Your videos always include explicit images of sex and bodies, although they are not erotic or pleasant at all. They rather give an idea of sadomasochism, lost innocence, an image of human body as an object to sell and a clear separation of male and female roles...

WC Again I think that Stephen will have more things to say about it, but I can still express some general thoughts...
Maybe our videos aim to give back what is already inside people watching them; if our videos upset you, isn’t that because you can see something of yourself reflected in it? Maybe it’s a way for the listeners to face what they find upsetting and unpleasant inside themselves. There is definitely the idea that people do and think what they are said to do and think, so that they keep on following some negative rules of behaviour, even if they rationally realize how destructive they are, by generating a spiral of perdition.

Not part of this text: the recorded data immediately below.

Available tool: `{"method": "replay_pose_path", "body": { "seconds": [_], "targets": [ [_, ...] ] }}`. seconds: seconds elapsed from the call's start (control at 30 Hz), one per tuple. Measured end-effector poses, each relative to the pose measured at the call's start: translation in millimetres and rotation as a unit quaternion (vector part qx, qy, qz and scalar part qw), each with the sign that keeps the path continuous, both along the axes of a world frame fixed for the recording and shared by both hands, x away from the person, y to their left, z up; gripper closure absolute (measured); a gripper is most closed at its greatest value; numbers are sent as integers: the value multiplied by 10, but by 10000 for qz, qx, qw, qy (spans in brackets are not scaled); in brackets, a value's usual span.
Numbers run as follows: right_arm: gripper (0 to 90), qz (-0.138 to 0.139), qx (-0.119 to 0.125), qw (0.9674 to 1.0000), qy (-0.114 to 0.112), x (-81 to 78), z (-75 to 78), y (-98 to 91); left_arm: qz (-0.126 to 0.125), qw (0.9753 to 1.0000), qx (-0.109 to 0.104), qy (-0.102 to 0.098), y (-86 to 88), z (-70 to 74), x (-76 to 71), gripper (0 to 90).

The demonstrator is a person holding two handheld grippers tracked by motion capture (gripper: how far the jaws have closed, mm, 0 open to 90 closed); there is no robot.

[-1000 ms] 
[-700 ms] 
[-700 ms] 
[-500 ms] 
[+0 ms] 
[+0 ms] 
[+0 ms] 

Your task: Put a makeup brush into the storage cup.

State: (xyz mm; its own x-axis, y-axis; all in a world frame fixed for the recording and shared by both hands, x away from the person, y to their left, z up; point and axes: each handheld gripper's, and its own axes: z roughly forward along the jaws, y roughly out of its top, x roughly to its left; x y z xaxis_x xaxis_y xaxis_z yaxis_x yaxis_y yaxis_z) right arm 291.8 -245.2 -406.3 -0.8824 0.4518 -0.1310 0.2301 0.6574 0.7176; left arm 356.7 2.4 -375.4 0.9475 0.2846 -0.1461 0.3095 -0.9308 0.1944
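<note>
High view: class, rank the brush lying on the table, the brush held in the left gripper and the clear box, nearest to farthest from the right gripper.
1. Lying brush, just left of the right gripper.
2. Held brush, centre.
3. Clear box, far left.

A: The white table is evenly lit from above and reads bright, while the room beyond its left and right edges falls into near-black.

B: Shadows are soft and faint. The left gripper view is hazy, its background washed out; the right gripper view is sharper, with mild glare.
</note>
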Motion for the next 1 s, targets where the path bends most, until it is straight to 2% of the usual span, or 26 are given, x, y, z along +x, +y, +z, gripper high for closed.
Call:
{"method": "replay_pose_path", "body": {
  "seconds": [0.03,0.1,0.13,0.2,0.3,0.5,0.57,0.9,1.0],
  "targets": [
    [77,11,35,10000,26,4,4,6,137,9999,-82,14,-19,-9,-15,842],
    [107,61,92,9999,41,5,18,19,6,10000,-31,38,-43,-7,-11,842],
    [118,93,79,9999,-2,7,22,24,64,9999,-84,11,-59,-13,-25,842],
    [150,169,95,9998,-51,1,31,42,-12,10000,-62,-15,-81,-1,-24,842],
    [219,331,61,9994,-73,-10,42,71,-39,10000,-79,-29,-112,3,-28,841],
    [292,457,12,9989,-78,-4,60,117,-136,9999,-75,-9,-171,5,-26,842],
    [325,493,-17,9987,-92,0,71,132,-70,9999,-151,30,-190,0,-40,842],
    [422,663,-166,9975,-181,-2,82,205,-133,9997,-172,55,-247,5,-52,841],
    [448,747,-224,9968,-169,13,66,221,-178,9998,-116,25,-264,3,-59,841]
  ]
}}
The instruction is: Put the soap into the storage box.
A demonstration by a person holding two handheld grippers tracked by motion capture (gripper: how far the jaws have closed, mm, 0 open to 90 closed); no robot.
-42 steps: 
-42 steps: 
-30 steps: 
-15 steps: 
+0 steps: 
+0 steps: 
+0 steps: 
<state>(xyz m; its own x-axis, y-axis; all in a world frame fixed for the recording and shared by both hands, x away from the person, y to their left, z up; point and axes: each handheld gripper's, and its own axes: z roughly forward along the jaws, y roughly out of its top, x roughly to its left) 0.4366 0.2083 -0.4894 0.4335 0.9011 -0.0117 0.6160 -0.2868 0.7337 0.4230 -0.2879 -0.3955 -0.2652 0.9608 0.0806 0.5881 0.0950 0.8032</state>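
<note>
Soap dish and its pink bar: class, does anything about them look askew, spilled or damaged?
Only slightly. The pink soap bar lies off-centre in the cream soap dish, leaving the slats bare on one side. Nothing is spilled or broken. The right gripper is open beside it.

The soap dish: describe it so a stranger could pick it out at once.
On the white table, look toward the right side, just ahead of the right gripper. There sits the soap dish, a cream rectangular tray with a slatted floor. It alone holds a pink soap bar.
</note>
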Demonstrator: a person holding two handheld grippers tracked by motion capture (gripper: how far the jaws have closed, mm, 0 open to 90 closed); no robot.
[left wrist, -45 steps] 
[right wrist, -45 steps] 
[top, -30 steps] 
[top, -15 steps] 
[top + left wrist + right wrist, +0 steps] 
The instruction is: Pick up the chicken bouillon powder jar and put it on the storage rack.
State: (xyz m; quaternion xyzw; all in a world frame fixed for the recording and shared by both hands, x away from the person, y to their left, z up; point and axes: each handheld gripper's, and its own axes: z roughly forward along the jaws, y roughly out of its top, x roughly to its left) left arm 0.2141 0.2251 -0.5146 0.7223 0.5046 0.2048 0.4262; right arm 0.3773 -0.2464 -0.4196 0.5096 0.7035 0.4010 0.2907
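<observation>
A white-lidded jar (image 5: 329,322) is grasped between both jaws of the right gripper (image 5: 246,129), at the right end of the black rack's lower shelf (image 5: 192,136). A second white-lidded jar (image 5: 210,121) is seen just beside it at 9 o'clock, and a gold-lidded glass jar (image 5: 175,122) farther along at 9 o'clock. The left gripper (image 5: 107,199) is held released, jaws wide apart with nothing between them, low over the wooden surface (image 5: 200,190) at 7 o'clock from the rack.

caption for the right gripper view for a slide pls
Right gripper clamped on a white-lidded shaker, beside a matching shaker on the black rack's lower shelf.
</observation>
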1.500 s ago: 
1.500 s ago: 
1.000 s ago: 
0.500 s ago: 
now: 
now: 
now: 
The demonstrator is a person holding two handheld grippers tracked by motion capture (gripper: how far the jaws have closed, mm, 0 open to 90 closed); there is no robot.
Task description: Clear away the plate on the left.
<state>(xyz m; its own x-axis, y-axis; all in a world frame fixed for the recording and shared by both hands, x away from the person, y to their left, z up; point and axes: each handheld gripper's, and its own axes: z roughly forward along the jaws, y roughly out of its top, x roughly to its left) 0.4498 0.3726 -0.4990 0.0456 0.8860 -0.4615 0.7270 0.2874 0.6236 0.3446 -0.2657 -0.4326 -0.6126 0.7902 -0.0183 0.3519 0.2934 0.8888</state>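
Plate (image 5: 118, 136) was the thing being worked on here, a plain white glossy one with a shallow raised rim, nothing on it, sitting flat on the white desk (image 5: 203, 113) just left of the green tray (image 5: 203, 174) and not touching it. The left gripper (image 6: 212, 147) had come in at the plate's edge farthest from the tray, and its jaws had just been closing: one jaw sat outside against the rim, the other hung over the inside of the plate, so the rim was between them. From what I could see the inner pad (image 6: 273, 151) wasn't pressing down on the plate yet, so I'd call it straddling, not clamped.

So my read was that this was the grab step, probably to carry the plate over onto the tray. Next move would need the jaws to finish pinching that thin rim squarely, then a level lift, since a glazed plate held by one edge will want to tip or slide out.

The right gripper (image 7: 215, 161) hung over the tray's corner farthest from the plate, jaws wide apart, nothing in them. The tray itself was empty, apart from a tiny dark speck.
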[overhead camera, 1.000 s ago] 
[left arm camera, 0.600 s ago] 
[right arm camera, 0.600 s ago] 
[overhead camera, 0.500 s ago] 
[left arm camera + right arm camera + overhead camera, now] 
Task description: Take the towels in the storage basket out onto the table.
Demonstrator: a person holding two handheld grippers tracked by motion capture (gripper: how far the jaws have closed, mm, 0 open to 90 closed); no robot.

SM You are absolutely right. When a person doesn’t believe in any god and has no reason to live, then he becomes just an item to exploit. I express this concept very clearly and sex communicates it in a very sensual way. If this upsets and annoys people, I then reached my aim, as I feel upset and annoyed myself when I realize that life is completely casual, that we live it with the only hope of suffering the least possible, and then it’s over. My uneasiness comes from the fact that most of what we call cultural is only an attempt of hiding such a brutal concept. Maybe art can mitigate this pain only when becomes more complex and awkward.